Assignment - The answer must consist of every line in the records below that contains the string "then".

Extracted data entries
----------------
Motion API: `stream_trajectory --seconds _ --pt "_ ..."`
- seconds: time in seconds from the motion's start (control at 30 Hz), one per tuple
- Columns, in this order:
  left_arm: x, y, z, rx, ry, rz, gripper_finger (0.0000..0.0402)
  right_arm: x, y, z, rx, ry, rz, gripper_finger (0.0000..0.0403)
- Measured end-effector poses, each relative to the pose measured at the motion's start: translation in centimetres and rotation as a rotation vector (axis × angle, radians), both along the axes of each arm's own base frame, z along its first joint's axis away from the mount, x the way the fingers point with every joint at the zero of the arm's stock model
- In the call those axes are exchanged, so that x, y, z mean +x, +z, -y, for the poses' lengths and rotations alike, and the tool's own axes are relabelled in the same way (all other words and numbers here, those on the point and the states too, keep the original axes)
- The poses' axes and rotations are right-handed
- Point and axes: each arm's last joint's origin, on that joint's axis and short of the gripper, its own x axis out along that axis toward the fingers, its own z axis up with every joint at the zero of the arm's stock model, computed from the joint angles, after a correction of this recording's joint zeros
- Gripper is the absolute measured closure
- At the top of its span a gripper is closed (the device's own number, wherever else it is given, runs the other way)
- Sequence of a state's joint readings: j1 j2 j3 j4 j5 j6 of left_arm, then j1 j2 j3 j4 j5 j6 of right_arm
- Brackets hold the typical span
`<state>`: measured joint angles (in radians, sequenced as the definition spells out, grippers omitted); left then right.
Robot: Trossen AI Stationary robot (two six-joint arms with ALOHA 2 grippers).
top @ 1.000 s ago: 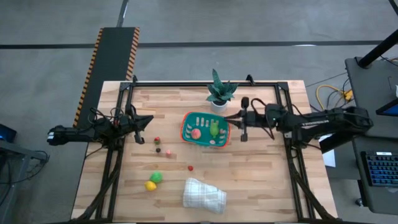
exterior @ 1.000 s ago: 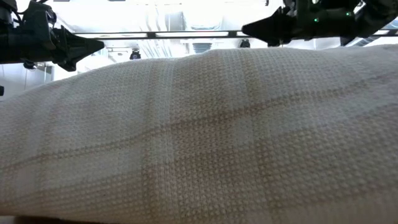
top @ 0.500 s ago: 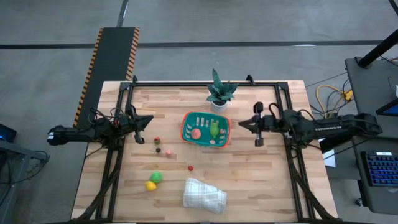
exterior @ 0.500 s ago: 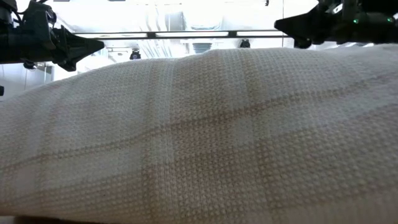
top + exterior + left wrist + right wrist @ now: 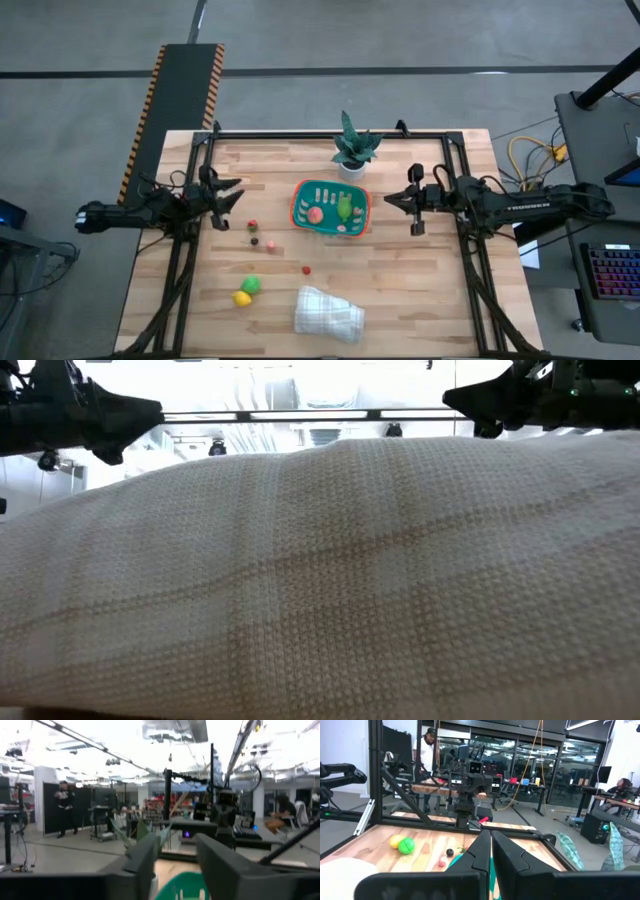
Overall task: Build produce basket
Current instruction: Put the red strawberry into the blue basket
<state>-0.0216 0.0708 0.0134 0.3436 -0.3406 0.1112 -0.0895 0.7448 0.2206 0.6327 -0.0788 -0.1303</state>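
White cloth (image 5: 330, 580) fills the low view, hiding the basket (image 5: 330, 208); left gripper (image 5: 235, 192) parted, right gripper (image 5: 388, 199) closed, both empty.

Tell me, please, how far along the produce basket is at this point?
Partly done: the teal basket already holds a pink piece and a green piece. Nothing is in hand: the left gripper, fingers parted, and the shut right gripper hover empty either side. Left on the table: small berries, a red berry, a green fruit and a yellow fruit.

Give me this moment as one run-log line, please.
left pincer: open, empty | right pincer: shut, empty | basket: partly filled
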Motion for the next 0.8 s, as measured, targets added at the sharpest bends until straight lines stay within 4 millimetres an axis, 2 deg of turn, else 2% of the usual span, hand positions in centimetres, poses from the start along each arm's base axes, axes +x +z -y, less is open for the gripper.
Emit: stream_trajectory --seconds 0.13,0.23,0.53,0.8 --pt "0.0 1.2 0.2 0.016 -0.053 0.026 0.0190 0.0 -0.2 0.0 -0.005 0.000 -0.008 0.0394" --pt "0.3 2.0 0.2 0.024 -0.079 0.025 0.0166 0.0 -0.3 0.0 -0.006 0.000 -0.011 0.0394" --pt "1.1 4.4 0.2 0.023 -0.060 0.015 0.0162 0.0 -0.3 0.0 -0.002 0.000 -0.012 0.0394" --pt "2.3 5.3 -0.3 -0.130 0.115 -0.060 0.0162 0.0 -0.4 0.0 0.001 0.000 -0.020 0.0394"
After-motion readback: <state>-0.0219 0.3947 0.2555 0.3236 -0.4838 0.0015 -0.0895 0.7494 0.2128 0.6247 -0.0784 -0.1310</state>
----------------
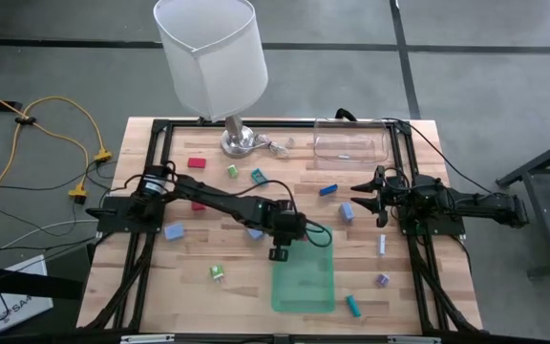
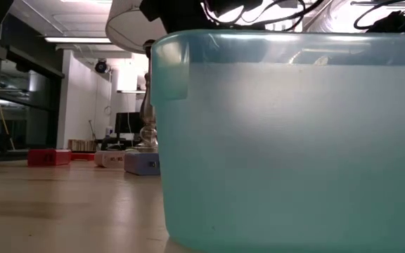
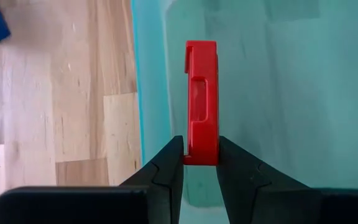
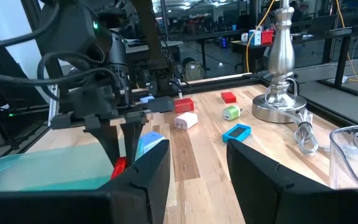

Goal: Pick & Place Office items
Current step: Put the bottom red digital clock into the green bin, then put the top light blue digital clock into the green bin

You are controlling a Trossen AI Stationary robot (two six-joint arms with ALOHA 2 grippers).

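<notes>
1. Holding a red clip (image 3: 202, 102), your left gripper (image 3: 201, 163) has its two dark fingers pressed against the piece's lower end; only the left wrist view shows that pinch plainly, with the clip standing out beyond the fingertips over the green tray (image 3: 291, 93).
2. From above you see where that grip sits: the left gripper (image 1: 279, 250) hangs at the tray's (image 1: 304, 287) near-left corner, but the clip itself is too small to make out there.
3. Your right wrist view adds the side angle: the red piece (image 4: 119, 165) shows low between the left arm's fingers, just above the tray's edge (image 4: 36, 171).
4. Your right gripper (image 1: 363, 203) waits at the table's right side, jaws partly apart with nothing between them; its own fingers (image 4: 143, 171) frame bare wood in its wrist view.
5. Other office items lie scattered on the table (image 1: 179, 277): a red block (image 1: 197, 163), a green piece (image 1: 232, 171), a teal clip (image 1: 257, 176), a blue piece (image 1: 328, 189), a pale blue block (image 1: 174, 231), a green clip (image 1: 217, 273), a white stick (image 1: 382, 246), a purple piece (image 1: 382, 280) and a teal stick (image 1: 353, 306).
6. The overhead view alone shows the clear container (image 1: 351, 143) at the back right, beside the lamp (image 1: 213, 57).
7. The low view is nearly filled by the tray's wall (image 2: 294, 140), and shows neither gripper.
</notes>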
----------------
Answer space -
- Sequence of a state's joint readings: j1 j2 j3 j4 j5 j6 of left_arm, then j1 j2 j3 j4 j5 j6 of right_arm
`<state>`: measured joint angles (in radians, sequenced as the definition spells out, grippers omitted); left then right.
Current step: Put the bottom red digital clock into the green bin, then put the top light blue digital clock into the green bin

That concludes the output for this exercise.